▶ SUPPLIED MATERIAL
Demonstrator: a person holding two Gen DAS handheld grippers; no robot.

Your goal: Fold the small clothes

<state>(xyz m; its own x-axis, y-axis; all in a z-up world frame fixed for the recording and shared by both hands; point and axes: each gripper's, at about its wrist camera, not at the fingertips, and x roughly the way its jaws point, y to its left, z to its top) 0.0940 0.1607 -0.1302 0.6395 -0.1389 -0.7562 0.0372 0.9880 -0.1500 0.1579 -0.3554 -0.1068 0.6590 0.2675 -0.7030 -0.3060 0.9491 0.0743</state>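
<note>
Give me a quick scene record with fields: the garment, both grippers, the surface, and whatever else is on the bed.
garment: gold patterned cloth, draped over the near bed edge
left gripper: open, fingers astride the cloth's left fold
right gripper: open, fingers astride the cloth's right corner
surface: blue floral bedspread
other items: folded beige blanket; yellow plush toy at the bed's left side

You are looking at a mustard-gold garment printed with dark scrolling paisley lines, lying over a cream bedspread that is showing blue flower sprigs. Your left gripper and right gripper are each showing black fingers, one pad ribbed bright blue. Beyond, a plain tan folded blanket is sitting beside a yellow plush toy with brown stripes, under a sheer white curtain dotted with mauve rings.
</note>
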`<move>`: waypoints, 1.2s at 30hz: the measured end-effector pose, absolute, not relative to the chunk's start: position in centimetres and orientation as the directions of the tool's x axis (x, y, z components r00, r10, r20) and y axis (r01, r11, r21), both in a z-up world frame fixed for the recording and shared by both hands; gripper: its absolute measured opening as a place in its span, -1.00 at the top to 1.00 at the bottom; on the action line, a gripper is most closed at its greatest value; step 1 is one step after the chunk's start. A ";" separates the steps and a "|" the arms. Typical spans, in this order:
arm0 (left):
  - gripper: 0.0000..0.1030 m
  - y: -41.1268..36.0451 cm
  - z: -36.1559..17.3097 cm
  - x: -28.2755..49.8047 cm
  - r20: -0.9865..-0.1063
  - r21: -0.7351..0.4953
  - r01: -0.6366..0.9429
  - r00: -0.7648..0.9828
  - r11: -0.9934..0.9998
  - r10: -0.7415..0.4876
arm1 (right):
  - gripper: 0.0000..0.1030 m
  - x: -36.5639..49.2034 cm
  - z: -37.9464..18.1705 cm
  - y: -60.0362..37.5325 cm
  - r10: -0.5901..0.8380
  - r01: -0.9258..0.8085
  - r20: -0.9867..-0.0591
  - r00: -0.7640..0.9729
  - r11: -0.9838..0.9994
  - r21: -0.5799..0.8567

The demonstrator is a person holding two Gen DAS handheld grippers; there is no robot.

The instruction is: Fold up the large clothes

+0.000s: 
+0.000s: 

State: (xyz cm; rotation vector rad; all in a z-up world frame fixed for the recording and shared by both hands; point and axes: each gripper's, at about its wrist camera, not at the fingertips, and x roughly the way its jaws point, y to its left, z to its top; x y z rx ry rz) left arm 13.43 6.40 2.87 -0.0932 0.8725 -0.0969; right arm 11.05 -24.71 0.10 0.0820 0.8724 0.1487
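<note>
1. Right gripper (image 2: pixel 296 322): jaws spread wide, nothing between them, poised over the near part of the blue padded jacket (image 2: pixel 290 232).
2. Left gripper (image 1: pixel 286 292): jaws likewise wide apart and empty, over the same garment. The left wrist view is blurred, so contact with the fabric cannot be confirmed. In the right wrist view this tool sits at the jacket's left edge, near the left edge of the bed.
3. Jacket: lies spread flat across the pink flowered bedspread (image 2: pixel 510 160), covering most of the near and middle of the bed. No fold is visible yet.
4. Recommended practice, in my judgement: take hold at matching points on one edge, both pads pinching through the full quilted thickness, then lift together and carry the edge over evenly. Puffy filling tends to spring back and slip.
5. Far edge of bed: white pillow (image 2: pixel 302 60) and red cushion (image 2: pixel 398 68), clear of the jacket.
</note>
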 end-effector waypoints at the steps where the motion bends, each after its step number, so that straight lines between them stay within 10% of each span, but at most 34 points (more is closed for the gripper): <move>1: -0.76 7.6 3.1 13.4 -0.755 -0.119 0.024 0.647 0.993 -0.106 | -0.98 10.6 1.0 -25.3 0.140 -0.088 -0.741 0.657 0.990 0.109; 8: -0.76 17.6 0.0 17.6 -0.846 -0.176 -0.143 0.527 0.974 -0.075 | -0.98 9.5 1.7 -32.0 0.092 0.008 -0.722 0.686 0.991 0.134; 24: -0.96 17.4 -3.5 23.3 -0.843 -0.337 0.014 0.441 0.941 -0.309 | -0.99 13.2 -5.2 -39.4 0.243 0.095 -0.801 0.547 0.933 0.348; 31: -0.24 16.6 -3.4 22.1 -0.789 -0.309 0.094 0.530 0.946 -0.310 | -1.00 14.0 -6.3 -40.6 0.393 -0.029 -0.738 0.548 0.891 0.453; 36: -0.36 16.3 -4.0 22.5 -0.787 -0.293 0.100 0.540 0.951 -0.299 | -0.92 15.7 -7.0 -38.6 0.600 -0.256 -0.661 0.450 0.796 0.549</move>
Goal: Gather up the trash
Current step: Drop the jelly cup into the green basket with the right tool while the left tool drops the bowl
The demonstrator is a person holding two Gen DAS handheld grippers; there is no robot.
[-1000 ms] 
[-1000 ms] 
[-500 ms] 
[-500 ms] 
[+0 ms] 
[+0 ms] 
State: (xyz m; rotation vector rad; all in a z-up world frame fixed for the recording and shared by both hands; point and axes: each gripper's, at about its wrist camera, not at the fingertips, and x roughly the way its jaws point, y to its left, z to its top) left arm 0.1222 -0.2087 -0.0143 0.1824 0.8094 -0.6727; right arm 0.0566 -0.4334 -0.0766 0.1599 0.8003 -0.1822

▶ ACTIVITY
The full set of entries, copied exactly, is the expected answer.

▶ WRITTEN REPLY
Demonstrator: a person holding two Gen DAS handheld grippers; no robot.

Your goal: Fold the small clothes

<state>(xyz m; its own x-axis, y-axis; all in a z-up world frame fixed for the recording and shared by both hands; point and axes: each gripper's, at about its wrist camera, not at the fingertips, and x roughly the way its jaws point, y to its left, z to its top) 0.0940 0.1607 -0.1302 0.6395 -0.1389 -0.7562 0.0372 0.9880 -0.1500 0.1579 -0.3554 -0.1068 0.6590 0.2675 -0.7030 -0.3060 0.9491 0.0743</state>
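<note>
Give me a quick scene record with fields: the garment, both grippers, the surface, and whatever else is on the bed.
garment: gold patterned cloth, draped over the near bed edge
left gripper: open, fingers astride the cloth's left fold
right gripper: open, fingers astride the cloth's right corner
surface: blue floral bedspread
other items: folded beige blanket; yellow plush toy at the bed's left side

You are looking at a mustard-gold garment printed with dark scrolling paisley lines, lying over a cream bedspread that is showing blue flower sprigs. Your left gripper and right gripper are each showing black fingers, one pad ribbed bright blue. Beyond, a plain tan folded blanket is sitting beside a yellow plush toy with brown stripes, under a sheer white curtain dotted with mauve rings.
</note>
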`<move>`: waypoints, 1.2s at 30hz: the measured end-effector pose, absolute, not relative to the chunk's start: position in centimetres and orientation as the directions of the tool's x axis (x, y, z components r00, r10, r20) and y axis (r01, r11, r21), both in a z-up world frame fixed for the recording and shared by both hands; gripper: its absolute measured opening as a place in its span, -1.00 at the top to 1.00 at the bottom; on the action line, a gripper is most closed at its greatest value; step 1 is one step after the chunk's start. A ";" separates the steps and a "|" the arms. Typical spans, in this order:
arm0 (left):
  - gripper: 0.0000..0.1030 m
  - y: -41.1268..36.0451 cm
  - z: -36.1559..17.3097 cm
  - x: -28.2755..49.8047 cm
  - r20: -0.9865..-0.1063
  - r21: -0.7351..0.4953
  - r01: -0.6366..0.9429
  - r00: -0.7648..0.9828
  - r11: -0.9934..0.9998
  - r10: -0.7415..0.4876
arm1 (right):
  - gripper: 0.0000..0.1030 m
  - x: -36.5639..49.2034 cm
  - z: -37.9464..18.1705 cm
  - y: -60.0362..37.5325 cm
  - r10: -0.5901..0.8380
  - r01: -0.9258..0.8085
  - r20: -0.9867..-0.0591
  - r00: -0.7640..0.9729
  - r11: -0.9838..0.9994
  - r21: -0.5799..0.8567

The demonstrator is a person holding two Gen DAS handheld grippers; there is no robot.

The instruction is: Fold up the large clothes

+0.000s: 
+0.000s: 

State: (xyz cm; rotation vector rad; all in a z-up world frame fixed for the recording and shared by both hands; point and axes: each gripper's, at about its wrist camera, not at the fingertips, and x roughly the way its jaws point, y to its left, z to its top; x y z rx ry rz) left arm 13.43 6.40 2.87 -0.0932 0.8725 -0.0969; right arm 11.05 -24.71 0.10 0.0820 0.8724 0.1487
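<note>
1. Right gripper (image 2: pixel 296 322): jaws spread wide, nothing between them, poised over the near part of the blue padded jacket (image 2: pixel 290 232).
2. Left gripper (image 1: pixel 286 292): jaws likewise wide apart and empty, over the same garment. The left wrist view is blurred, so contact with the fabric cannot be confirmed. In the right wrist view this tool sits at the jacket's left edge, near the left edge of the bed.
3. Jacket: lies spread flat across the pink flowered bedspread (image 2: pixel 510 160), covering most of the near and middle of the bed. No fold is visible yet.
4. Recommended practice, in my judgement: take hold at matching points on one edge, both pads pinching through the full quilted thickness, then lift together and carry the edge over evenly. Puffy filling tends to spring back and slip.
5. Far edge of bed: white pillow (image 2: pixel 302 60) and red cushion (image 2: pixel 398 68), clear of the jacket.
</note>
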 end-effector waypoints at the steps where the motion bends, each after its step number, so that straight lines between them stay within 10% of each span, but at most 34 points (more is closed for the gripper): <move>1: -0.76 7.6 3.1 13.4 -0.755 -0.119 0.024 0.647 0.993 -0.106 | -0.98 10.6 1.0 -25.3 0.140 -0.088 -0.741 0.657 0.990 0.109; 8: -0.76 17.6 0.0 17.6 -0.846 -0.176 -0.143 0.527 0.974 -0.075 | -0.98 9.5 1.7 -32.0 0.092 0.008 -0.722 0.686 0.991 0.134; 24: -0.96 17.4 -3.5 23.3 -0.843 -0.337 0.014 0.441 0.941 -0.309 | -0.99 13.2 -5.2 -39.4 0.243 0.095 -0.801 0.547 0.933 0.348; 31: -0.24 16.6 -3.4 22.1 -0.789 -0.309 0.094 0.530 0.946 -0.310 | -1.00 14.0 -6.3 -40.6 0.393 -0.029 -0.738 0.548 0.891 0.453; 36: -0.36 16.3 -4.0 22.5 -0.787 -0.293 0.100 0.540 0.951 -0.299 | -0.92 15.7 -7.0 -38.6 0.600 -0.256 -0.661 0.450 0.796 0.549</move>
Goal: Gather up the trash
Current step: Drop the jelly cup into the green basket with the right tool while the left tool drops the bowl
The demonstrator is a person holding two Gen DAS handheld grippers; there is no robot.
[-1000 ms] 
[-1000 ms] 
[-500 ms] 
[-500 ms] 
[+0 ms] 
[+0 ms] 
State: (xyz m; rotation vector rad; all in a z-up world frame fixed for the recording and shared by both hands; point and axes: each gripper's, at about its wrist camera, not at the fingertips, and x roughly the way its jaws point, y to its left, z to its top) left arm 0.1222 -0.2087 -0.0143 0.1824 0.8094 -0.6727; right arm 0.0566 -0.4334 -0.0766 0.1599 0.8003 -0.1822

The exercise is complete with this answer.